La France veut changer l’orientation des réformes agricoles jugées trop libérales ces dernières années. Est-ce aussi votre intention pour 2013 ?
Il faut être clair : il n’est pas possible de revenir en arrière sur les réformes. Les décisions ont toujours été le fruit de compromis. Et la France, comme l’Allemagne et les autres Etats membres, ont été d’accord avec les orientations retenues. De façon plus générale, je crois qu’il faut éviter d’aller une fois dans un sens, une fois dans un autre.
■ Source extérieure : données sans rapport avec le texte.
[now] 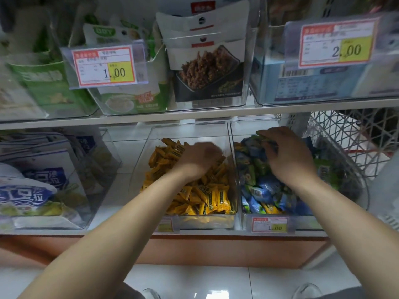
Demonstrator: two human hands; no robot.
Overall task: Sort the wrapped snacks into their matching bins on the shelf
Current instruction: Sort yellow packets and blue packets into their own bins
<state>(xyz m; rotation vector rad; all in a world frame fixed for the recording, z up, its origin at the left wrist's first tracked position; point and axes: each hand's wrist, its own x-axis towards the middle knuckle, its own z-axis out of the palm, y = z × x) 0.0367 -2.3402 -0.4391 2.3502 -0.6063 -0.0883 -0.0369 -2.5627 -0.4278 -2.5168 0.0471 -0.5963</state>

Il faut garantir une certaine stabilité, tant politique qu’économique, aux agriculteurs pour qu’ils sachent dans quelle direction aller. Cependant, je pense qu’à côté des mesures de libéralisation des marchés et d’adaptation au contexte international, il nous faut des mécanismes de gestion assurant une certaine stabilité des revenus, ainsi que la possibilité d’éviter des crises comme celle du secteur laitier par exemple.
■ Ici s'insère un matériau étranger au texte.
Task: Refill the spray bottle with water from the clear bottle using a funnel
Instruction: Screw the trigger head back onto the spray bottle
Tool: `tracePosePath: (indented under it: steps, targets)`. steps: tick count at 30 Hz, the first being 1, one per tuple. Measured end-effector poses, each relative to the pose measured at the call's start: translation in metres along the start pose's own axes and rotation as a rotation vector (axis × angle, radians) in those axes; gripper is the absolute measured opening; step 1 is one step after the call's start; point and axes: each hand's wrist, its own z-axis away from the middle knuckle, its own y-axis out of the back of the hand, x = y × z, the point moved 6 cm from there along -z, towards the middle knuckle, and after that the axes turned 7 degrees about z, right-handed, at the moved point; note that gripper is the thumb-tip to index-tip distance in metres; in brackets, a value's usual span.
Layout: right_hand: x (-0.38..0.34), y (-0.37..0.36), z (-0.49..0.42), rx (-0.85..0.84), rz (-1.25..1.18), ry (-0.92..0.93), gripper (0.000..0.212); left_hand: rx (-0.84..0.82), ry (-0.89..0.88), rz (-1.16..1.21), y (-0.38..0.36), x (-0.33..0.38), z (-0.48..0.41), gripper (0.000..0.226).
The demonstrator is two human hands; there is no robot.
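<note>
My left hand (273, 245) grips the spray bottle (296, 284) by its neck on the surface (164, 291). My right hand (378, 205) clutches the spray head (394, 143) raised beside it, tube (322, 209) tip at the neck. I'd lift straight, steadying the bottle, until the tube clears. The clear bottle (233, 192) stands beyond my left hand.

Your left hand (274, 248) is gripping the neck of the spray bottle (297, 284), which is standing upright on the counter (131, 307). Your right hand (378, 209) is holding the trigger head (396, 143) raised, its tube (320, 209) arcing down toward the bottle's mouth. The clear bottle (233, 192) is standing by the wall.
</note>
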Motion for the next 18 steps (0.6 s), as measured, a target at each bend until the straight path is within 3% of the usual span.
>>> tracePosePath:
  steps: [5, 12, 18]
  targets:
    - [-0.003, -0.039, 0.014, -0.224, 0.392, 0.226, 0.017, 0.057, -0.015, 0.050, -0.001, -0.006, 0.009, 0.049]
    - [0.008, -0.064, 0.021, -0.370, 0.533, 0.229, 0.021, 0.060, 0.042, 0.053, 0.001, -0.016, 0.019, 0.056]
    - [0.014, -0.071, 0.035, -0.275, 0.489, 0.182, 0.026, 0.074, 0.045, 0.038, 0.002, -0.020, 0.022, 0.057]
Quand présenterez-vous votre projet de réforme ?
Je pense être en mesure de présenter dès la fin de l’année une communication avec des orientations pour l’après-2013. Avant cela, j’entends mener une vraie consultation, un vrai débat public au-delà des partenaires agricoles traditionnels. Je souhaite que le grand public, les contribuables, les organisations non gouvernementales y participent. Ce débat sera lancé dès le mois d’avril. J’espère que des premières conclusions seront dégagées au début de l’été, probablement à l’occasion d’une conférence que je souhaite organiser. D’ici là, j’entends parcourir l’Europe et aller à la rencontre, bien sûr des ministres de l’agriculture, mais également des représentants agricoles et des élus locaux, visiter des exploitations. De ma formation, j’ai appris que l’on ne peut pas comprendre l’agriculture en restant derrière un bureau. L’enjeu de ce débat est clairement de montrer aux citoyens qu’il y a plus d’avantages à maintenir la politique agricole commune qu’à s’en passer.
Vous plaidez pour une politique agricole plus équitable. Les exploitations françaises toucheront-elles les mêmes aides qu’en Pologne ou qu’en Lettonie ?
Pour renforcer la crédibilité de la politique agricole commune auprès des contribuables, pour donner des perspectives à long terme aux exploitations, nous ne pourrons pas faire l’économie d’une réflexion sur des méthodes de calcul pour les aides directes. Il est difficilement imaginable qu’entre 2014 et 2020 ces aides, importantes pour assurer une certaine stabilité du revenu des producteurs, soient basées sur des niveaux de production des années 2000-2002. Les aides doivent être transparentes et équitables.
La volatilité accrue des prix agricoles ne rend-elle pas nécessaire la création d’un fonds de crise comme il en existe déjà un pour aider les éleveurs en cas d’épizooties ?
Il n’y a pas de doute, la volatilité des prix est devenue ces dernières années un problème essentiel. Nous devons avoir les outils à disposition pour accompagner les agriculteurs dans les situations difficiles comme nous en avons vécues ces derniers mois. Mais ces instruments doivent être bien ciblés et rester d’application exceptionnelle. Sur cette question, je suis véritablement à l’écoute et ouvert aux nouvelles idées. Les premières discussions au Conseil agricole ont montré la diversité des solutions envisageables, mais déjà une convergence d’un grand nombre d’Etats membres sur la nécessité d’agir.